**INSTRUCTIONS FOR THE TASK**.
Nothing but the lines below from the one that contains "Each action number" through the one that contains "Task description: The" should be retyped, exactly and including both ends. Do not include pictures.
* * * * * * * * *
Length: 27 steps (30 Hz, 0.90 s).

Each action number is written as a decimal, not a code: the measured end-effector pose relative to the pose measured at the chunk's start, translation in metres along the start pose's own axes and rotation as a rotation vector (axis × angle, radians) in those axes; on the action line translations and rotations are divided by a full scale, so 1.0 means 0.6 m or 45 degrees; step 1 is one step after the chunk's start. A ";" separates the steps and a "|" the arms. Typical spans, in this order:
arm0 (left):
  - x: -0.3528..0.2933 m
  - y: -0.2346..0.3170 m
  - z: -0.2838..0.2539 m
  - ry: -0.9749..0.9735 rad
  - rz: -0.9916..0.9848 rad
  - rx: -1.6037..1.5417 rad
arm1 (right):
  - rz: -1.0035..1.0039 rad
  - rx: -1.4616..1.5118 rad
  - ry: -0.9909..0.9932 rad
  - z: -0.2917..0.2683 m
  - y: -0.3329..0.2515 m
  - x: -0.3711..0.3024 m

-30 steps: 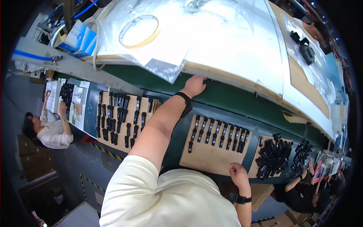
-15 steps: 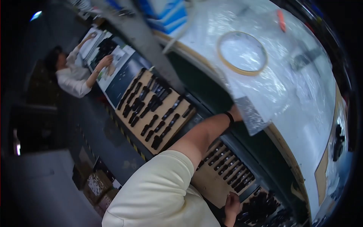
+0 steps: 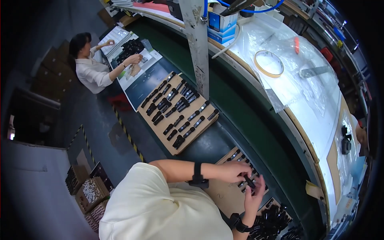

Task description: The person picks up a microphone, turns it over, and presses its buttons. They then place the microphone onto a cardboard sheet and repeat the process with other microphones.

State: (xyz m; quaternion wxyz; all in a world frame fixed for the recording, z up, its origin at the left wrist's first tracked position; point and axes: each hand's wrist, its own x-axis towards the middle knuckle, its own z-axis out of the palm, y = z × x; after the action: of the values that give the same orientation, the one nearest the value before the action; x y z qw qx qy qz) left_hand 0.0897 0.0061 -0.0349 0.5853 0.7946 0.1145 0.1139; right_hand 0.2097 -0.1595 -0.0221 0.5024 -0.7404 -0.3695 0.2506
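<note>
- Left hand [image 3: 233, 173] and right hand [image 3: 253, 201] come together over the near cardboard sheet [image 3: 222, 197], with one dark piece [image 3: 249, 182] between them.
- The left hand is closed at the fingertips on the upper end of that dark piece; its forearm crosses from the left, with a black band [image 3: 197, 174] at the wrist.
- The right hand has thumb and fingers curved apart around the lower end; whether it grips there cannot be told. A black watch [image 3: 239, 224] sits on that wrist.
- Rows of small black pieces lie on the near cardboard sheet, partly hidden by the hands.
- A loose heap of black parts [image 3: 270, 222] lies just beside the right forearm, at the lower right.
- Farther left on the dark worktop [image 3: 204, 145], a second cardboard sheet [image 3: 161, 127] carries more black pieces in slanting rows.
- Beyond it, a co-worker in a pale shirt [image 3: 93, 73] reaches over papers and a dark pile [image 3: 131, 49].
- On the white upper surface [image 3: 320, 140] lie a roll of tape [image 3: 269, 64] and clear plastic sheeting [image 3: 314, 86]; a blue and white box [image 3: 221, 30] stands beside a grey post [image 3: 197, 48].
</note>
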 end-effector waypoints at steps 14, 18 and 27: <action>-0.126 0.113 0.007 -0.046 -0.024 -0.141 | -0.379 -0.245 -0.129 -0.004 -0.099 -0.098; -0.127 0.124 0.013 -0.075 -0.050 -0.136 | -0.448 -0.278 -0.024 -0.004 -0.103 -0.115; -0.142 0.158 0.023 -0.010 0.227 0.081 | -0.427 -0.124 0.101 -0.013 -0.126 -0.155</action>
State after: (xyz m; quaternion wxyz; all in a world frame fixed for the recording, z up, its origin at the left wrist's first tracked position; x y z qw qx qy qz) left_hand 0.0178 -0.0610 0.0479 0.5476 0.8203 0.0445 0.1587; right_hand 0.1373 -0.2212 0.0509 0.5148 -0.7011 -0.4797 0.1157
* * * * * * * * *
**SOLUTION FOR THIS TASK**.
Each action number is written as a decimal, not a code: the measured end-effector pose relative to the pose measured at the chunk's start, translation in metres along the start pose's own axes and rotation as a rotation vector (axis × angle, radians) in those axes; on the action line translations and rotations are divided by a full scale, so 1.0 means 0.6 m or 45 degrees; step 1 is one step after the chunk's start. A ";" separates the steps and a "|" the arms. Typical spans, in this order:
arm0 (left):
  - x: -0.3528..0.2933 m
  - y: -0.2346..0.3170 m
  - z: -0.2838..0.2539 m
  - ry: -0.9749..0.9735 rad
  - rz: -0.9916..0.9848 rad
  - rx: -1.6037..1.5417 rad
arm1 (right):
  - rz: -1.0035..1.0039 rad
  - rx: -1.4616..1.5118 rad
  - ry: -0.9909..0.9932 rad
  - z: -0.2917..0.2683 m
  - y: -0.3329..0.2515 m
  - x: -0.3711..0.3024 m

-30 steps: 
-15 steps: 
+0 steps: 

Task description: The person picks up a microphone, turns it over, and presses its buttons. They then place the microphone onto a cardboard sheet and repeat the process with other microphones.

That completes the response to the exercise.